* [What you are asked to do]: Start at the first line of the material. Repeat each line exactly through the one containing "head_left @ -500", then stop.

* [Data shown]:

::::::::

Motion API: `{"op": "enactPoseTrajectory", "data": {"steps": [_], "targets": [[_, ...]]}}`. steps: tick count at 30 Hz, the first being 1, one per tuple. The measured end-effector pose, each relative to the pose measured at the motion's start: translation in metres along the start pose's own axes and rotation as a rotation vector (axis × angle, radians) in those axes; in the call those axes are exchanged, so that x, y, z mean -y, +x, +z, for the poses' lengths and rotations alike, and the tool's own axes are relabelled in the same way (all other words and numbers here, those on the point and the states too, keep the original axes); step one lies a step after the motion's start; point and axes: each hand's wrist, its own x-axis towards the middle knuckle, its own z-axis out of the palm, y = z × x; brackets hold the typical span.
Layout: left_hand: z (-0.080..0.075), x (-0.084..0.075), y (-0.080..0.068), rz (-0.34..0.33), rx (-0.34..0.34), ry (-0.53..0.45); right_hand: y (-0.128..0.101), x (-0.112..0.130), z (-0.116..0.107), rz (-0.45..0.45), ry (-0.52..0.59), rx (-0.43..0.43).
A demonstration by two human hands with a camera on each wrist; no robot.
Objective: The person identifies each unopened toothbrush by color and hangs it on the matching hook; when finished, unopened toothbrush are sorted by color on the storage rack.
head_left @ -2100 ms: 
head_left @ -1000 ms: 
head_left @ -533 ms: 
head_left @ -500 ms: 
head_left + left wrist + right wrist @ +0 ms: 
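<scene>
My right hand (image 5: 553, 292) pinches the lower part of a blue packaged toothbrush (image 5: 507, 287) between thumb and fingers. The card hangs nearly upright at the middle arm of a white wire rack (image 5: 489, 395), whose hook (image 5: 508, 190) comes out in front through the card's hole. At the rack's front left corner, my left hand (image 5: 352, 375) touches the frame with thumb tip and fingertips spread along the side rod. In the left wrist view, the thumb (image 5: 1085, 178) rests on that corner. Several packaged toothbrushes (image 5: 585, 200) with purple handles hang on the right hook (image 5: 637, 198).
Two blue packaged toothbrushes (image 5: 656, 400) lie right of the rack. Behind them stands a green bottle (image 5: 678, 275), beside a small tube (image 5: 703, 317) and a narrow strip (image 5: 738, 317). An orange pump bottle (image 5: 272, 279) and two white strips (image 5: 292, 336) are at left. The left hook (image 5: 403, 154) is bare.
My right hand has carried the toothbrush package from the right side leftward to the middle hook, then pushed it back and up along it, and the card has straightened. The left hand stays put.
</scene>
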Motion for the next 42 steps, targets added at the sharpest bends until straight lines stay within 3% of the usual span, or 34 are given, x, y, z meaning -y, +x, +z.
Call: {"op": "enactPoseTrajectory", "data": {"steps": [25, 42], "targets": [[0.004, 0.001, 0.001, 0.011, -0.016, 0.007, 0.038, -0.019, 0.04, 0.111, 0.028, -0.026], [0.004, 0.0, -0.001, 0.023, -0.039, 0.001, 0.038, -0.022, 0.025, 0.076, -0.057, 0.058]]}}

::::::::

* [Result of the exercise]:
Motion API: `{"op": "enactPoseTrajectory", "data": {"steps": [_], "targets": [[_, ...]]}}`. steps: tick count at 30 Hz, the first being 1, one per tuple. The measured end-effector pose, each relative to the pose measured at the motion's start: translation in metres along the start pose's own axes and rotation as a rotation vector (axis × angle, radians) in those axes; in the call those axes are exchanged, so that x, y, z mean -y, +x, +z, for the poses' lengths and rotations alike, and the tool's own axes are relabelled in the same way (all other words and numbers here, those on the point and the states too, keep the original axes); step one lies a step after the motion's start; point and axes: each hand's wrist, its own x-axis towards the middle knuckle, its own z-axis out of the palm, y = z × x; brackets hold the typical span.
Layout: left_hand: z (-0.080..0.075), x (-0.084..0.075), y (-0.080..0.068), rz (-0.34..0.33), rx (-0.34..0.34), ry (-0.53..0.45); right_hand: y (-0.128..0.101), x (-0.112..0.130), z (-0.116..0.107), rz (-0.45..0.45), ry (-0.52..0.59), rx (-0.43..0.43).
A demonstration by two human hands with a camera on each wrist; no robot.
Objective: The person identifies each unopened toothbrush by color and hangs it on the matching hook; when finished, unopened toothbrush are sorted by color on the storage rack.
head_left @ -2100 ms: 
head_left @ -1000 ms: 
head_left @ -533 ms: 
head_left @ -500 ms: 

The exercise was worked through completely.